Usually the instance that allocates memory should be responsible also for its de-allocation. However, this sometimes isn't possible and/or wanted for some reason. I personally work with handing over lifetime responsibility in some cases, but make this absolutely clear in the documentation. Using copies, wrappers, smart pointers, reference counting, ... may be ways around this.

BTW: Using "const char& tile" for passing a single char is strange. Why not use a simple "char tile" instead?

Hi,

Thanks for your reply.

Another way would be to spend a const (enum) field in PositionBase that is set once by class constructor. Then check for the type before using it.

This idea crossed my mind as well, however I ended up solving it using templates. smile.png

BTW: Using "const char& tile" for passing a single char is strange. Why not use a simple "char tile" instead?

Yes you are right.

On that note though, doesn't a simple "char" copy the passed value where "const char&" would not (implying "const char&" could be more efficient)?

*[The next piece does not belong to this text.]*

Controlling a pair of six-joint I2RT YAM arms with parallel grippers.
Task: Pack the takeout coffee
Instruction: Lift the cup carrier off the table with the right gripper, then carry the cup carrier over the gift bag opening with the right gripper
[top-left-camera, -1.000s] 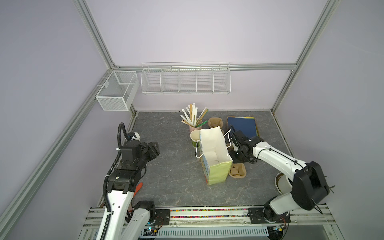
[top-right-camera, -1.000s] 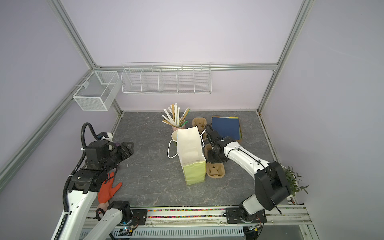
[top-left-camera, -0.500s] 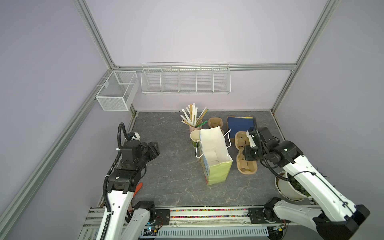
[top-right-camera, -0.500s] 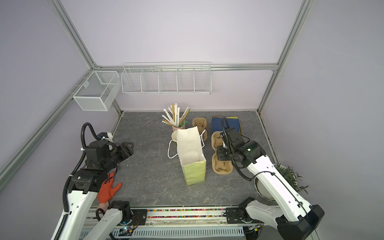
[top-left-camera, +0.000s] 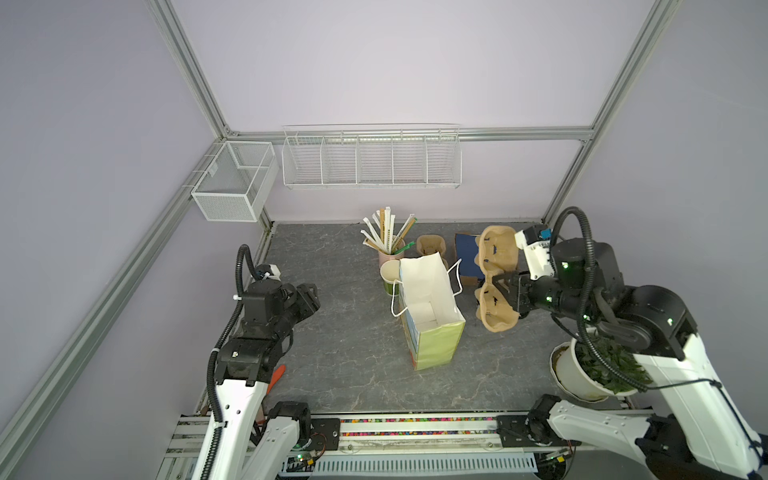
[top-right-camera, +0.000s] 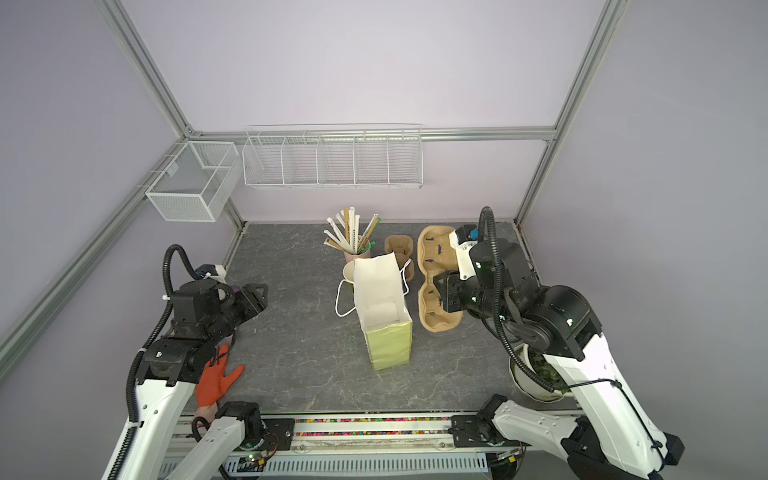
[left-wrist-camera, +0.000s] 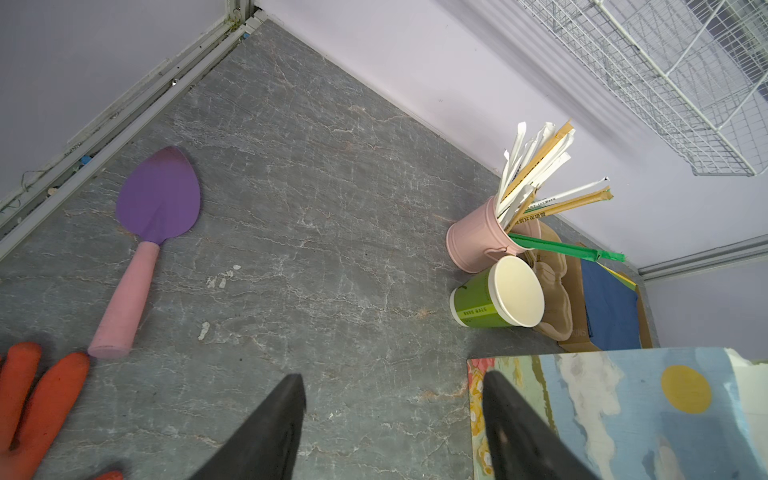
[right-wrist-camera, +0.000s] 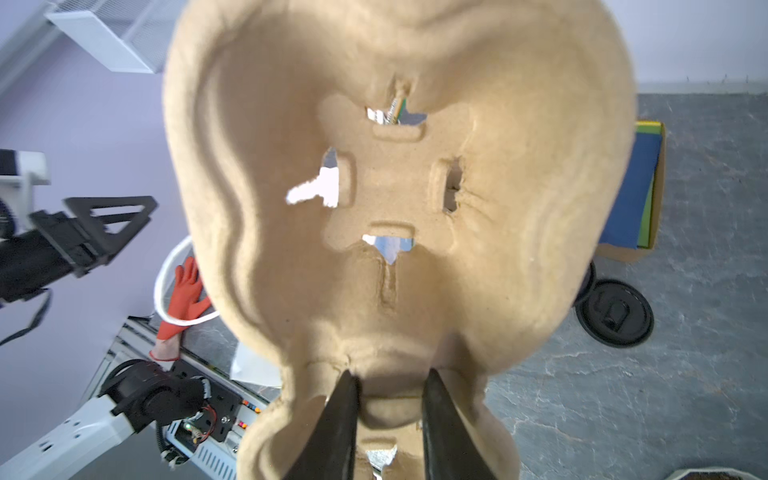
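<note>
My right gripper (top-left-camera: 505, 286) (top-right-camera: 444, 287) (right-wrist-camera: 390, 399) is shut on the middle neck of a brown pulp cup carrier (top-left-camera: 496, 249) (top-right-camera: 434, 257) (right-wrist-camera: 498, 249). It holds the carrier up off the table, right of the open paper bag (top-left-camera: 428, 307) (top-right-camera: 384, 307) (left-wrist-camera: 623, 415). The bag stands upright and only its pale inside shows. My left gripper (top-left-camera: 311, 297) (top-right-camera: 259, 295) (left-wrist-camera: 392, 399) hangs open over bare table, left of the bag. The takeout coffee does not show clearly in any view. A round black lid (right-wrist-camera: 615, 313) lies on the table past the carrier.
A green paper cup (top-left-camera: 389, 272) (left-wrist-camera: 478, 303) and a pink cup of wrapped straws (top-left-camera: 386, 253) (left-wrist-camera: 478, 241) stand behind the bag. Another pulp carrier (top-left-camera: 430, 245), a blue folder (top-left-camera: 465, 257), a potted plant (top-left-camera: 582, 374), an orange glove (top-right-camera: 216, 382) and a purple trowel (left-wrist-camera: 158, 199) are around.
The right arm has lifted the pulp carrier from the table beside the bag and drawn it up and to the right. The left arm has not moved.
</note>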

"I would try to find halo source code by bungie best fps engine ever created, u see why call of duty loses speed due to its detail." -- GettingNifty


On that note though, doesn't a simple "char" copy the passed value where "const char&" would not (implying "const char&" could be more efficient)?
With a primitive type, a const-ref means that the compiler can choose to either pass by value (which makes a copy), or pass by pointer. In the case of a primitive type, it's probably faster to just make a copy than it is to write the value to RAM and then pass this memory address as the argument instead so the function can then download that value from RAM itself.

For objects that are expensive to copy (e.g. std::vector<char>) then passing by const-ref is preferable. For primitive types though (e.g. int, char, float), then passing by value is preferable.